In another embodiment of the present invention, the first query module 502 is configured to query whether an internet query term including a core term in a seed semantic query term template exists in the internet query term set; and when the internet query words containing the core words exist in the internet query word set, taking the internet query words containing the core words as target words.
In another embodiment of the present invention, the second query module 503 is configured to calculate a similarity between a semantic modifier of any target word and each internet query word in the internet query word set; sequencing each internet query word according to the sequence of similarity from high to low to obtain a sequencing result; and according to the sequencing result, taking the internet query word with the digit number before the first designated digit number as a similar word of the semantic modifier.
In another embodiment of the present invention, the second query module 503 is specifically configured to obtain a first click rate of a semantic modifier of a target word in a specified document; acquiring a second click rate of any internet query word in the internet query word set in the specified document; and calculating the similarity between the semantic modifiers of the target words and the internet query words according to the first click rate and the second click rate.
In another embodiment of the present invention, the second query module 503 is specifically configured to generate a first vector according to the first click rate; generating a second vector according to the second click rate; calculating a rotation value of an included angle between the first vector and the second vector; taking the cosine value of the included angle as the similarity between the semantic modifier of the target word and the internet query word; and the dimensions of the first vector and the second vector are equal to the number of the specified documents.
In another embodiment of the present invention, the constructing module 504 is configured to remove the semantic modifiers included in the similar words of each semantic modifier to obtain semantic extension words of each semantic modifier; merging the semantic expansion words to obtain target semantic expansion words; and removing noise words in the target semantic expansion words to obtain a semantic query word template.
In another embodiment of the present invention, the constructing module 504 is specifically configured to sort the target semantic expansion words from high to low according to the frequency to obtain a sorting result; and according to the sequencing result, taking the target semantic expansion word with the digit before the second specified digit as a semantic query word template.
In summary, the apparatus provided in the embodiment of the present invention performs query according to the core words included in the seed semantic query word template, and continuously expands based on the original core words in the query process, so as to automatically dig out a large number of semantic query word templates.

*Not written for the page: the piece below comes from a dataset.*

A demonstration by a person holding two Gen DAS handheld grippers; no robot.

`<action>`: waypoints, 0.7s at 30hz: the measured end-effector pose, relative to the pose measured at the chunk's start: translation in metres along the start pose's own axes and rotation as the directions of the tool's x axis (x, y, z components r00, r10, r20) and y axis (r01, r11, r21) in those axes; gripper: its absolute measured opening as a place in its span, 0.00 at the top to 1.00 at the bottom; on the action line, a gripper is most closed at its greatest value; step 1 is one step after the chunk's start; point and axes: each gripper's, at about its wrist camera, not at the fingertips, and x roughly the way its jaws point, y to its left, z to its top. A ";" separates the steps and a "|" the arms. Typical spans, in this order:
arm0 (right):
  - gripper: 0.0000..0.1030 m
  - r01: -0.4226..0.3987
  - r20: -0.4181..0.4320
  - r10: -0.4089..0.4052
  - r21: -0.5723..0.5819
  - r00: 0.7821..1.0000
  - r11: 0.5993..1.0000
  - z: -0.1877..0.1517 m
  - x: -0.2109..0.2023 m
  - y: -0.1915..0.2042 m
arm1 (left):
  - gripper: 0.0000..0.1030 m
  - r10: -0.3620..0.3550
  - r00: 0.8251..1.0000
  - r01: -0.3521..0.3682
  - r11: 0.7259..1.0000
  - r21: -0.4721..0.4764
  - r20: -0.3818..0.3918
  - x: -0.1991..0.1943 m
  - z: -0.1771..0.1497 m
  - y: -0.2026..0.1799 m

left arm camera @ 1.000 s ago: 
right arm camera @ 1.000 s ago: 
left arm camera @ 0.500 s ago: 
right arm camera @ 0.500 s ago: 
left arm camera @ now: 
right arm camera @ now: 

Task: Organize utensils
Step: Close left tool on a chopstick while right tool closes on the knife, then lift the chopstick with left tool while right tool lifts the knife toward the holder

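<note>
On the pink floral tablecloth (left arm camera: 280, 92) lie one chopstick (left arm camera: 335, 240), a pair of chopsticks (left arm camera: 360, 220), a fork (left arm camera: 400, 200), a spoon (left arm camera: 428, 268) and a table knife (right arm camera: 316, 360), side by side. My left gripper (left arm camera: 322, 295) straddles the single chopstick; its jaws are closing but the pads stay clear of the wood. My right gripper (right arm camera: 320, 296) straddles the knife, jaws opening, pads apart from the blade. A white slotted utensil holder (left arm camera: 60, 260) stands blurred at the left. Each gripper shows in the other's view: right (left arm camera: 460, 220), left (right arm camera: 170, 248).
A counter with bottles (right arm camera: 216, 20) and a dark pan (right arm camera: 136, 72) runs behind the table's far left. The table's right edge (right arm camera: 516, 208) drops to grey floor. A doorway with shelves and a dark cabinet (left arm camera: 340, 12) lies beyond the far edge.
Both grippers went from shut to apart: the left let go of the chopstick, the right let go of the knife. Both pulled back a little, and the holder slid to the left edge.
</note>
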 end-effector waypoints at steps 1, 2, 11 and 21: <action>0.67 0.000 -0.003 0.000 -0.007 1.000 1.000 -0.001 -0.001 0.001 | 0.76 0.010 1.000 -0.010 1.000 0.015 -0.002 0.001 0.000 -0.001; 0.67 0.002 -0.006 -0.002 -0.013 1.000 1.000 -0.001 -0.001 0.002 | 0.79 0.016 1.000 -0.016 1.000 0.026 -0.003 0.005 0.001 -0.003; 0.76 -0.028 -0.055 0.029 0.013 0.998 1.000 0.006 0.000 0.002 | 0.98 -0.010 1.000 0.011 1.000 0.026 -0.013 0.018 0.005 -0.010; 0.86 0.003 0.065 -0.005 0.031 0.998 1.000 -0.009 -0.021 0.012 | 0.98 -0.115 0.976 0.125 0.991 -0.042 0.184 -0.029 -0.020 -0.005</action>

FIG. 6 is a block diagram illustrating an apparatus 600 for constructing a semantic query term template in accordance with an exemplary embodiment. For example, the apparatus 600 may be provided as a server that constructs a template of semantic query terms. Referring to fig. 6, the apparatus 600 includes a processing component 622 that further includes one or more processors and memory resources, represented by memory 632, for storing instructions, such as applications, that are executable by the processing component 622. The application programs stored in memory 632 may include one or more modules that each correspond to a set of instructions. Further, the processing component 622 is configured to execute instructions to perform the above-described method of constructing a semantic query term template, the method comprising:
acquiring a seed semantic query word template, wherein the seed semantic query word template at least comprises a core word;
inquiring according to the core words in the seed semantic inquiry word template to obtain a plurality of target words of each core word, wherein each target word comprises a core word and a semantic modifier;
inquiring according to the semantic modifiers of each target word to obtain similar words of each semantic modifier;
and constructing a semantic query word template based on the similar words of each semantic modifier.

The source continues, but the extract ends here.